ENTRIES SHOWN: Begin

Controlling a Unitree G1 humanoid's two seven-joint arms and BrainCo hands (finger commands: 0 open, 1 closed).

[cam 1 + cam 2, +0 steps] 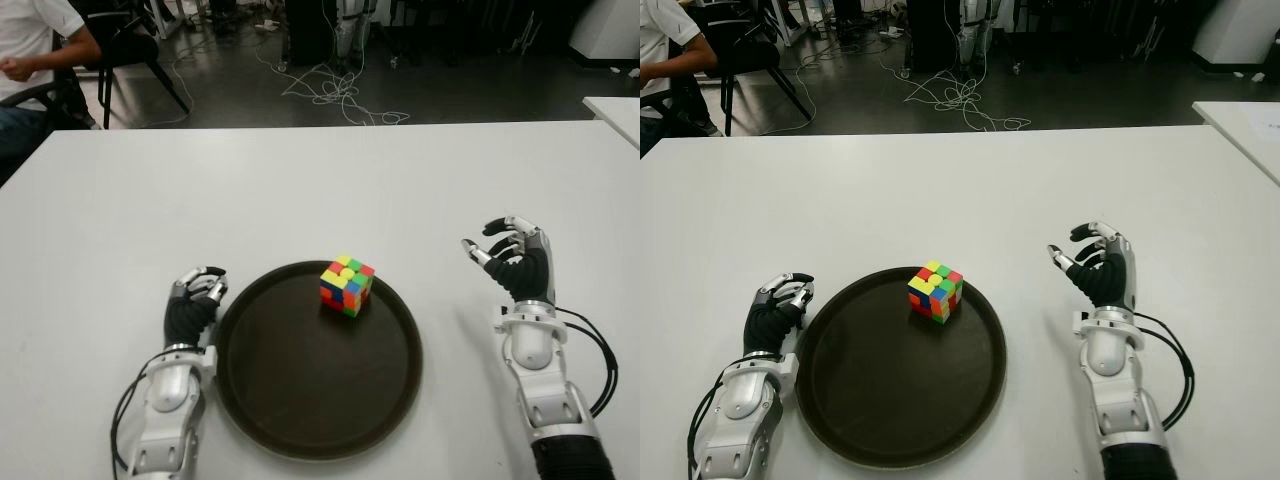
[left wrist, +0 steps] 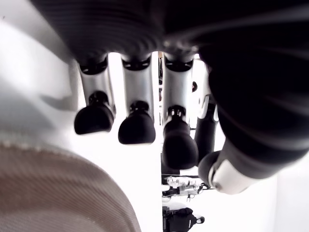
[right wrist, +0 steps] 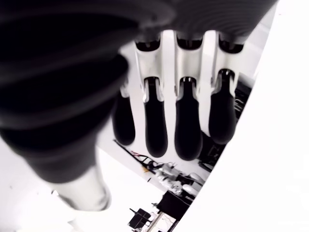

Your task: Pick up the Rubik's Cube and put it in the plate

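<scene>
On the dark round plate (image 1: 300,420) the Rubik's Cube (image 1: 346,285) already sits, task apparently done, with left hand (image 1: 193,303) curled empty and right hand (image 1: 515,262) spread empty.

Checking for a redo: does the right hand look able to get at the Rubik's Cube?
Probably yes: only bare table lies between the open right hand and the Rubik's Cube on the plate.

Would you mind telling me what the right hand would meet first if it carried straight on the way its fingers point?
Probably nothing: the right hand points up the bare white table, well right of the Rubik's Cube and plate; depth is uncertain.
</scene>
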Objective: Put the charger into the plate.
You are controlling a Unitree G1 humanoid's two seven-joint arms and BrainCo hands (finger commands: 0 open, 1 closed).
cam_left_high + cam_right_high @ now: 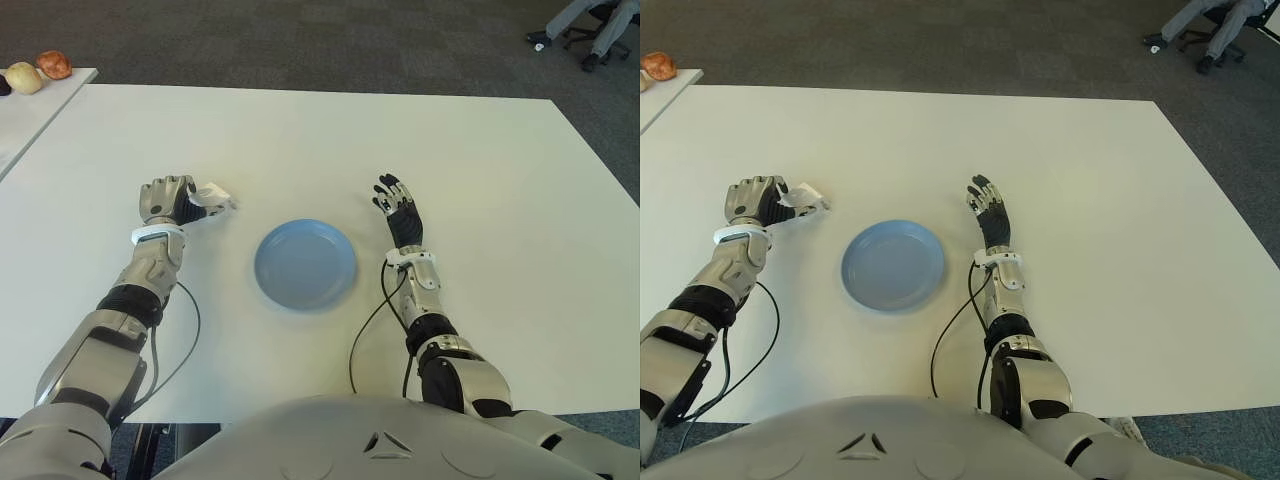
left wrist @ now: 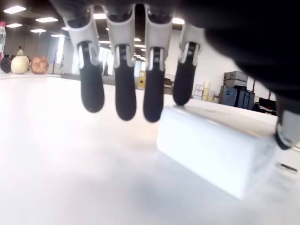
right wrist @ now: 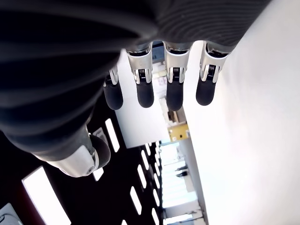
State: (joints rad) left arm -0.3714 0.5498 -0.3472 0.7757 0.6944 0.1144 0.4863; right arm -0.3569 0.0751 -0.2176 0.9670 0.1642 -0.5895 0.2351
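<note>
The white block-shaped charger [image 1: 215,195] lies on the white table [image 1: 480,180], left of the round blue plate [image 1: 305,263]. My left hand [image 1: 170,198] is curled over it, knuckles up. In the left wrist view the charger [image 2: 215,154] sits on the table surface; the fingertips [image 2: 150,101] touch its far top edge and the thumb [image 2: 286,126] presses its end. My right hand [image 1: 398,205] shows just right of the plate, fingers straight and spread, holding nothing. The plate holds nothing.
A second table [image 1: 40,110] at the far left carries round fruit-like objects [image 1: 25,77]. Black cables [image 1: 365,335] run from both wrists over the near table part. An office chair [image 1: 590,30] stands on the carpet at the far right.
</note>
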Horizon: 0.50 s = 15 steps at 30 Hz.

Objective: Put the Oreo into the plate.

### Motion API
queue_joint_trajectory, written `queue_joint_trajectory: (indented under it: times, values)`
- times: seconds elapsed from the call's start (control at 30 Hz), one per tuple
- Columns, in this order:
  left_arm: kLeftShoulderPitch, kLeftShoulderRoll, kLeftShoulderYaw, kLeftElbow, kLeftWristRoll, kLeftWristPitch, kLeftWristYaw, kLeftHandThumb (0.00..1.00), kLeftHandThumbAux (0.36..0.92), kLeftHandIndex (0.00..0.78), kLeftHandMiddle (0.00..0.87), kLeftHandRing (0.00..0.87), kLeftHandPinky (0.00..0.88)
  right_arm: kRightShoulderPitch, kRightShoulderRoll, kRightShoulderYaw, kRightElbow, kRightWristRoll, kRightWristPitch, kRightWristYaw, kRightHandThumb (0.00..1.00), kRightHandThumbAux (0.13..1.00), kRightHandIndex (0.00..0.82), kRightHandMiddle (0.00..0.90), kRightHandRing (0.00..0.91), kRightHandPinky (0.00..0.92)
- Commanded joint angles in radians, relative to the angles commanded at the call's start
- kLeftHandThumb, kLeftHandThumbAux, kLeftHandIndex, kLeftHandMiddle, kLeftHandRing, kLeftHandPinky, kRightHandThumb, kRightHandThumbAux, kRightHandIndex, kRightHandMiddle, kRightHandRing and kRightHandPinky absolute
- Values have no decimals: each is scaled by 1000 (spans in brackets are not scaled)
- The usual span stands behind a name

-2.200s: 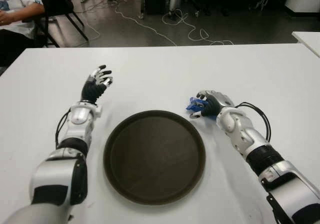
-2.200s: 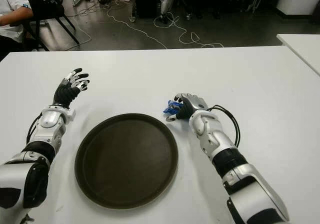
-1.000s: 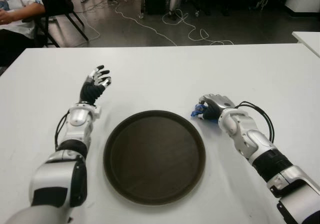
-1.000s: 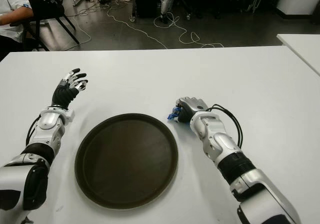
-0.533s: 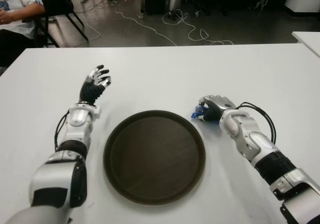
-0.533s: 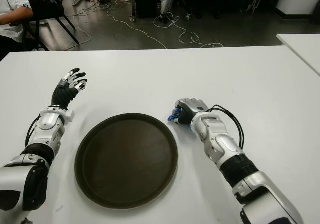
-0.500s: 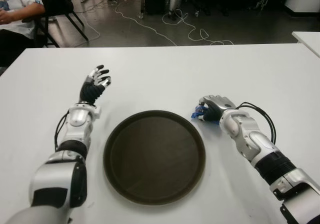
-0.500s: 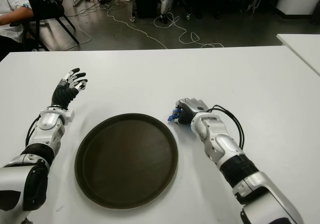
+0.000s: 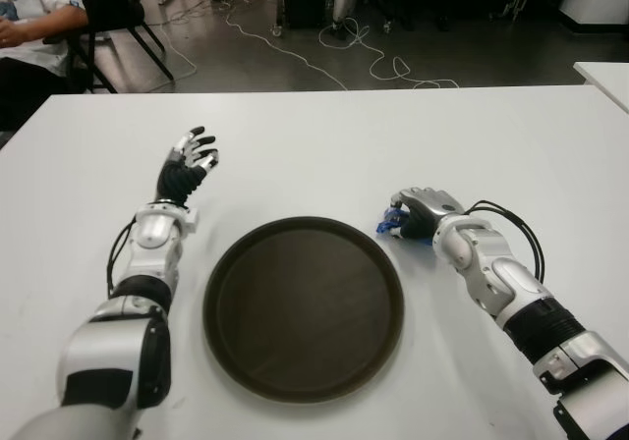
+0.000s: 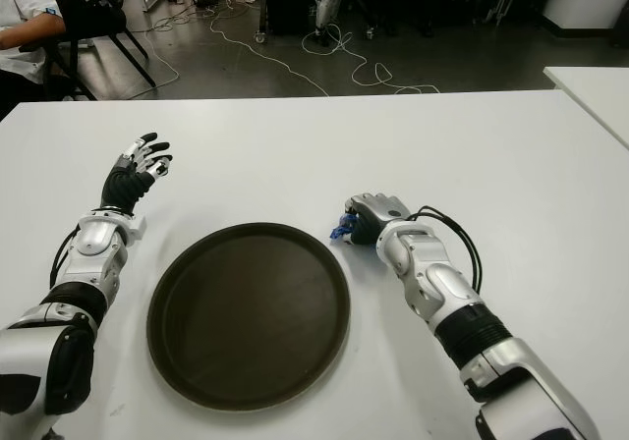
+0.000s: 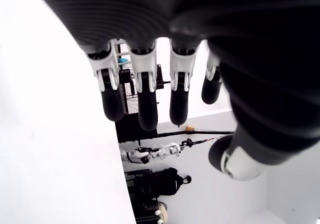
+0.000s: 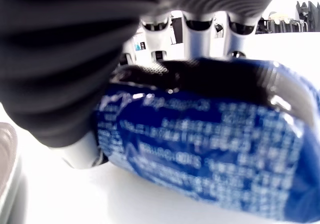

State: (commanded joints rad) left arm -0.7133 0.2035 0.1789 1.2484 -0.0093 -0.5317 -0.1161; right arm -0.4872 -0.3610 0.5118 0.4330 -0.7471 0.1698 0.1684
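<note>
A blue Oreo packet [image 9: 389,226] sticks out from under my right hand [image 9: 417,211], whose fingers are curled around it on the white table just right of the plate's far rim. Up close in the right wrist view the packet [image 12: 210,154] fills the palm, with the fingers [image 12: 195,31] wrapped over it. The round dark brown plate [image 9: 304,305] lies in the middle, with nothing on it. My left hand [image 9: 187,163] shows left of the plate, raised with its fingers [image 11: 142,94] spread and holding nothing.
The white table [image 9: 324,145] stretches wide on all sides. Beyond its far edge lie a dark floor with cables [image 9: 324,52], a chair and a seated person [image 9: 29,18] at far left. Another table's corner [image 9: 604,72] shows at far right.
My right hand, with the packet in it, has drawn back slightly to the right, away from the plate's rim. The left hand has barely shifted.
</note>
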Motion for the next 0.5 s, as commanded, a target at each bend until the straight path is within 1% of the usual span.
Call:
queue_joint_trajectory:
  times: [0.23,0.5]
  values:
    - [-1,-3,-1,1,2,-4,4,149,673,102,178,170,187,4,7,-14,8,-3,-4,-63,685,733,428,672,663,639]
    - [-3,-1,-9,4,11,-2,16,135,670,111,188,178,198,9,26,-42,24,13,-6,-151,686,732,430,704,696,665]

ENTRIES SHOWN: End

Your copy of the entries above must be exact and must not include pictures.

### EXERCISE SOLUTION
Controlling a Unitree G1 humanoid's two seven-joint arms and BrainCo hands (finger commands: 0 open, 1 closed).

[cam 1 + cam 2, +0 steps] 
[left wrist, +0 steps] 
[right wrist, +0 steps] 

Your task: Pick up the Rubik's Cube and put it in the plate

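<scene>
On the dark round plate (image 1: 300,420) the Rubik's Cube (image 1: 346,285) already sits, task apparently done, with left hand (image 1: 193,303) curled empty and right hand (image 1: 515,262) spread empty.

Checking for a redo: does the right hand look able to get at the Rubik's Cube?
Probably yes: only bare table lies between the open right hand and the Rubik's Cube on the plate.

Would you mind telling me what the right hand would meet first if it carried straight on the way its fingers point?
Probably nothing: the right hand points up the bare white table, well right of the Rubik's Cube and plate; depth is uncertain.
</scene>
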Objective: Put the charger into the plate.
You are controlling a Unitree G1 humanoid's two seven-joint arms and BrainCo hands (finger commands: 0 open, 1 closed).
cam_left_high + cam_right_high @ now: 
left wrist @ now: 
right wrist @ now: 
State: (joints rad) left arm -0.3714 0.5498 -0.3472 0.7757 0.6944 0.1144 0.4863; right arm -0.3569 0.0751 -0.2176 0.9670 0.1642 -0.5895 0.2351
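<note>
The white block-shaped charger [image 1: 215,195] lies on the white table [image 1: 480,180], left of the round blue plate [image 1: 305,263]. My left hand [image 1: 170,198] is curled over it, knuckles up. In the left wrist view the charger [image 2: 215,154] sits on the table surface; the fingertips [image 2: 150,101] touch its far top edge and the thumb [image 2: 286,126] presses its end. My right hand [image 1: 398,205] shows just right of the plate, fingers straight and spread, holding nothing. The plate holds nothing.
A second table [image 1: 40,110] at the far left carries round fruit-like objects [image 1: 25,77]. Black cables [image 1: 365,335] run from both wrists over the near table part. An office chair [image 1: 590,30] stands on the carpet at the far right.
</note>
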Horizon: 0.50 s = 15 steps at 30 Hz.

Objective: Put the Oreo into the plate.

### Motion API
queue_joint_trajectory, written `queue_joint_trajectory: (indented under it: times, values)`
- times: seconds elapsed from the call's start (control at 30 Hz), one per tuple
- Columns, in this order:
  left_arm: kLeftShoulderPitch, kLeftShoulderRoll, kLeftShoulderYaw, kLeftElbow, kLeftWristRoll, kLeftWristPitch, kLeftWristYaw, kLeftHandThumb (0.00..1.00), kLeftHandThumbAux (0.36..0.92), kLeftHandIndex (0.00..0.78), kLeftHandMiddle (0.00..0.87), kLeftHandRing (0.00..0.87), kLeftHandPinky (0.00..0.88)
  right_arm: kRightShoulderPitch, kRightShoulderRoll, kRightShoulderYaw, kRightElbow, kRightWristRoll, kRightWristPitch, kRightWristYaw, kRightHandThumb (0.00..1.00), kRightHandThumbAux (0.13..1.00), kRightHandIndex (0.00..0.82), kRightHandMiddle (0.00..0.90), kRightHandRing (0.00..0.91), kRightHandPinky (0.00..0.92)
- Commanded joint angles in radians, relative to the angles commanded at the call's start
- kLeftHandThumb, kLeftHandThumbAux, kLeftHandIndex, kLeftHandMiddle, kLeftHandRing, kLeftHandPinky, kRightHandThumb, kRightHandThumbAux, kRightHandIndex, kRightHandMiddle, kRightHandRing and kRightHandPinky absolute
- Values have no decimals: each is scaled by 1000 (spans in brackets are not scaled)
- The usual span stands behind a name

-2.200s: 
-2.200s: 
-1.000s: 
-1.000s: 
-0.533s: 
-0.533s: 
-0.500s: 
-0.500s: 
+0.000s: 
+0.000s: 
+0.000s: 
+0.000s: 

State: (commanded joints rad) left arm -0.7133 0.2035 0.1789 1.2484 -0.0093 -0.5317 -0.1161; right arm -0.4872 -0.3610 0.5118 0.4330 -0.7471 0.1698 0.1684
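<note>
A blue Oreo packet [image 9: 389,226] sticks out from under my right hand [image 9: 417,211], whose fingers are curled around it on the white table just right of the plate's far rim. Up close in the right wrist view the packet [image 12: 210,154] fills the palm, with the fingers [image 12: 195,31] wrapped over it. The round dark brown plate [image 9: 304,305] lies in the middle, with nothing on it. My left hand [image 9: 187,163] shows left of the plate, raised with its fingers [image 11: 142,94] spread and holding nothing.
The white table [image 9: 324,145] stretches wide on all sides. Beyond its far edge lie a dark floor with cables [image 9: 324,52], a chair and a seated person [image 9: 29,18] at far left. Another table's corner [image 9: 604,72] shows at far right.
My right hand, with the packet in it, has drawn back slightly to the right, away from the plate's rim. The left hand has barely shifted.
</note>
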Motion for the next 0.5 s, as commanded, a target at each bend until the straight path is within 1% of the usual span.
Call:
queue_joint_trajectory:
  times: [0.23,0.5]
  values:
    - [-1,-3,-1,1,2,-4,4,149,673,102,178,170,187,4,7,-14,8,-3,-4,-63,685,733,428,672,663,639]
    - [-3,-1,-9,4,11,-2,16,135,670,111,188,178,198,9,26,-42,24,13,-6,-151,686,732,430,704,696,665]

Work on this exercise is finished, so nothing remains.